Overall, then, rents are softening mostly in the big cities and this is being reflected in Owners’ Equivalent Rent as well (for a good if wonky explanation of how the BLS measures Owners’ Equivalent Rent, see this publication on the BLS website). But how confident are we that this will continue? Notably, exactly the opposite thing is happening in home prices. Just this week, the National Association of Realtors reported that the median price paid in Existing Home Sales rose 15.4% over last year – the fastest rise since 2005.

That’s remarkable, and I must say unexpected. Some will say that this is a sign of a wave of people moving to the suburbs; maybe that’s true. But while 10-20% per year home price appreciation going forward seems unlikely, it is also unlikely that home prices are going to fall very much since the inventory of homes available for sale is near the lowest level in many, many years; historically, low inventories lead home price appreciation by about 12 months.

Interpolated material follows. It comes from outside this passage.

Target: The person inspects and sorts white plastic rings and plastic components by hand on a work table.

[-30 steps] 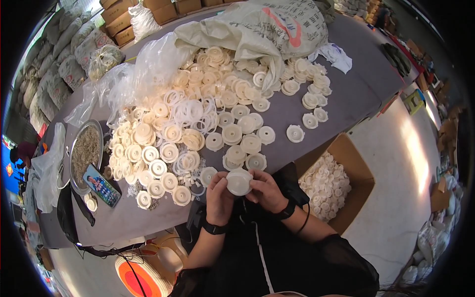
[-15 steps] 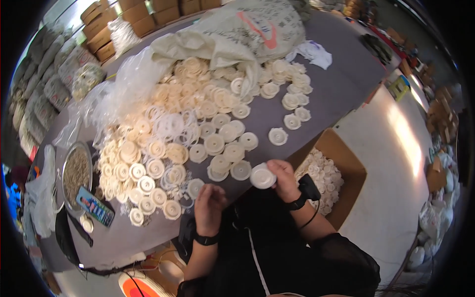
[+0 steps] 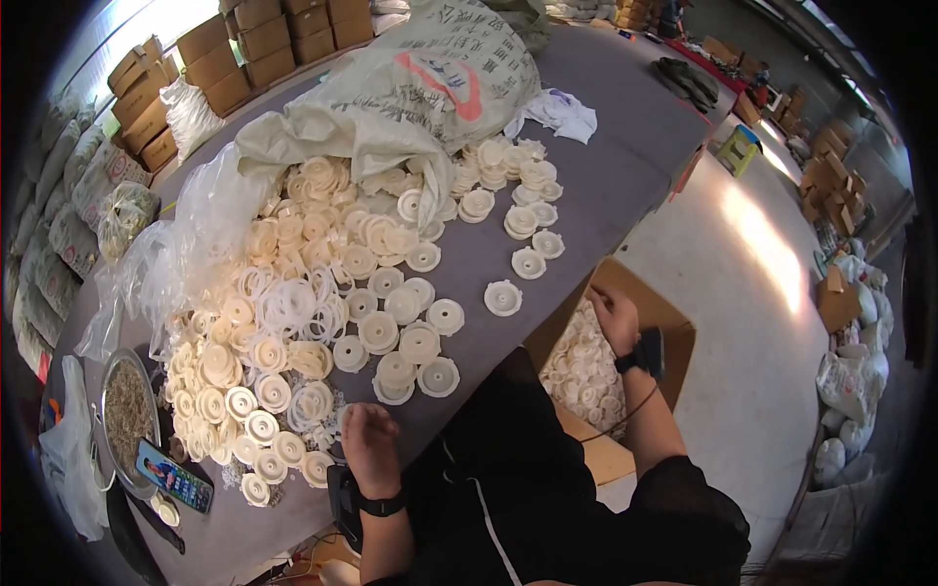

Although rents are decelerating, at least looking backwards, I find it very hard to believe that can be sustained. Apartment rental and home ownership are, after all, substitutes to some degree, and while they sometimes diverge for a time rents almost always eventually follow prices. In the Global Financial Crisis, for example, the drop and eventual recovery in home prices led OER by about 18 months, which is why it was pretty easy at the time to know that October 2010 was going to be the low in core CPI, plus or minus a month or two.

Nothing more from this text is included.